Di mezzo ci sono tanti interrogativi. Essi non riguardano semplicemente il rapporto tra l’uomo e la macchina, se sia lui o lei a dominare. Non è vero che l’IA non ha padroni ed è possibilità di liberazione per tutti. I padroni ci sono e con essi il rischio di un nuovo dominio e sfruttamento dell’uomo sull’uomo. Ci hanno presentato la globalizzazione come criterio di uguaglianza per l’intera umanità: in realtà c’è un ristretto numero di padroni, dittatori ammantati di filantropia, che decidono le sorti, la fisionomia ed il pensiero di miliardi di esseri umani.

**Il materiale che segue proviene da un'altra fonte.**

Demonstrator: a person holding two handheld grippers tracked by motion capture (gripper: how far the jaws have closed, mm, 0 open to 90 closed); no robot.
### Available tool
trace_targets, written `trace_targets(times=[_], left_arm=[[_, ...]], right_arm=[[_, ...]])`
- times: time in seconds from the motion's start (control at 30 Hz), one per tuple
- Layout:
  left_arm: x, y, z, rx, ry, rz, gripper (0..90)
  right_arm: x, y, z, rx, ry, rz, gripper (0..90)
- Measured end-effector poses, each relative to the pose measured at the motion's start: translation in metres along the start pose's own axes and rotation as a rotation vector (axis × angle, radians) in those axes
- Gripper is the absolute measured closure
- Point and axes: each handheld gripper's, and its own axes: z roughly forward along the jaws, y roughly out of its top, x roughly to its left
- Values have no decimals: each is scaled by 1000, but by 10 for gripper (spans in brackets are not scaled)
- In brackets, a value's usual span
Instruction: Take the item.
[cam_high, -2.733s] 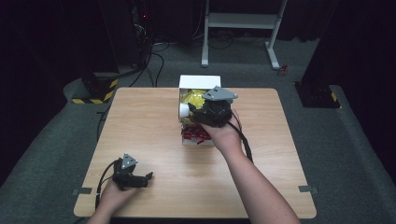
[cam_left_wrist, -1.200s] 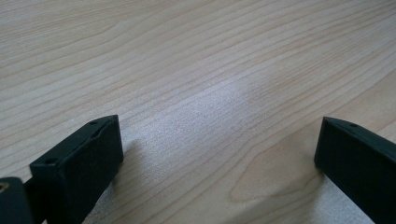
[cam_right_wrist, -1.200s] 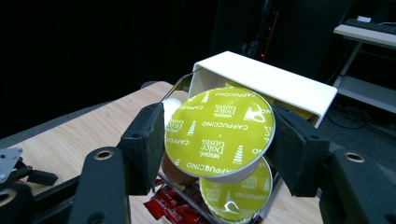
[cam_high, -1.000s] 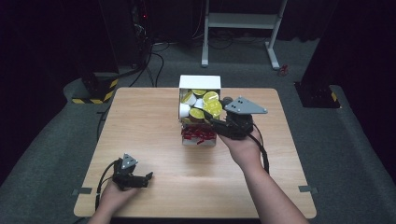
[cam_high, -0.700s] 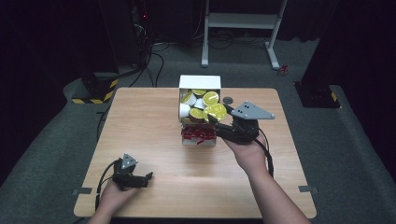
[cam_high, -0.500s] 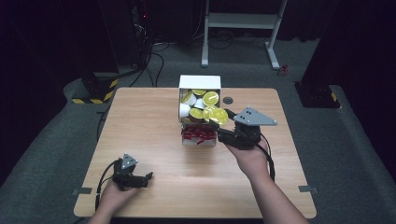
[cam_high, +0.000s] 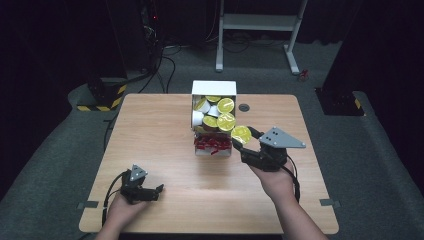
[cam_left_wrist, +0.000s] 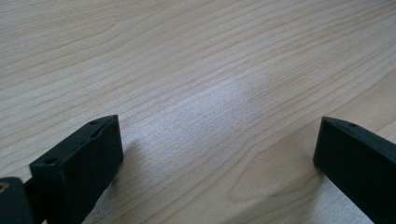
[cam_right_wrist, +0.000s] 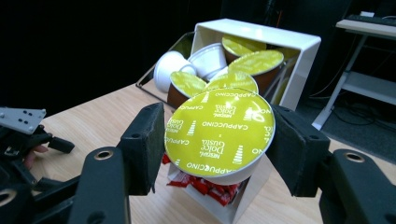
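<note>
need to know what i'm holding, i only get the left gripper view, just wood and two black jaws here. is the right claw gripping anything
Observer: Yes. The right claw is shut on a capsule with a yellow-green lid, a pad on each side.
Operator: can you read the lid
Observer: In the right gripper view it reads Cappuccino.
Operator: where did it come from
Observer: I can't tell that, but in the high view a white box of like capsules lies just left of the claw.
Operator: and my left claw
Observer: The left claw lies open at the table's near left, far from the box.

Capsules (cam_high: 219, 113) in box (cam_high: 214, 88), sachets (cam_high: 212, 144) in front
</note>
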Motion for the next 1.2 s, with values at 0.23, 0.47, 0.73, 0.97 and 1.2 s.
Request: trace_targets(times=[0.23, 0.47, 0.73, 0.97, 1.2], left_arm=[[0, 0, 0, -1, 1, 0, 17], [0, 0, 0, -1, 2, -1, 18], [-1, 0, 0, -1, 5, -1, 18], [-1, 0, 0, -1, 5, -1, 18], [0, 0, 0, -1, 5, -1, 18]], right_arm=[[-3, -18, -9, 1, -3, 16, 403], [-13, -35, -18, 21, -61, 14, 402], [-30, -49, -22, 54, -101, 36, 403], [-40, -54, -20, 64, -132, 40, 402], [-48, -57, -13, 79, -150, 42, 403]])
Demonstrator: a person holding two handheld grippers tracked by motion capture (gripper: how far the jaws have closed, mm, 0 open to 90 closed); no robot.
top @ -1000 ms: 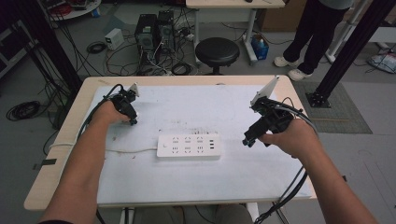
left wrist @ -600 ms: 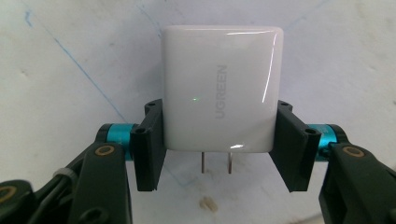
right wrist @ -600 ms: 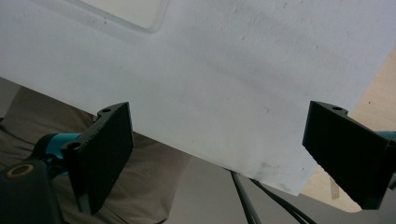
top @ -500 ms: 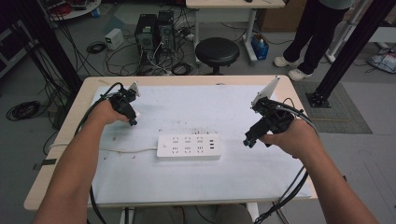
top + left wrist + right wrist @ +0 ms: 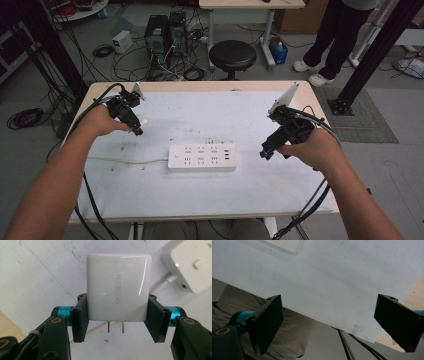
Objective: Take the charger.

Quando Francesco Alberoni, primo docente di Psicologia sociale in Italia, ideò la pubblicità per le lavatrici, il ritornello era ecumenico: «Così le famiglie hanno più tempo per fare l’amore». Accontentava tutti, liberava le donne da un peso senza insinuare che la dismissione da un compito tradizionale le avrebbe rese pigre, toglieva ai mariti il pretesto di avere una moglie nullafacente, e ognuno diceva che quell’elettrodomestico era cosa buona e giusta. Oggi non abbiamo a che fare con un elettrodomestico ma con l’interrogativo struggente ed inquietante su cosa significhi essere figli di Dio.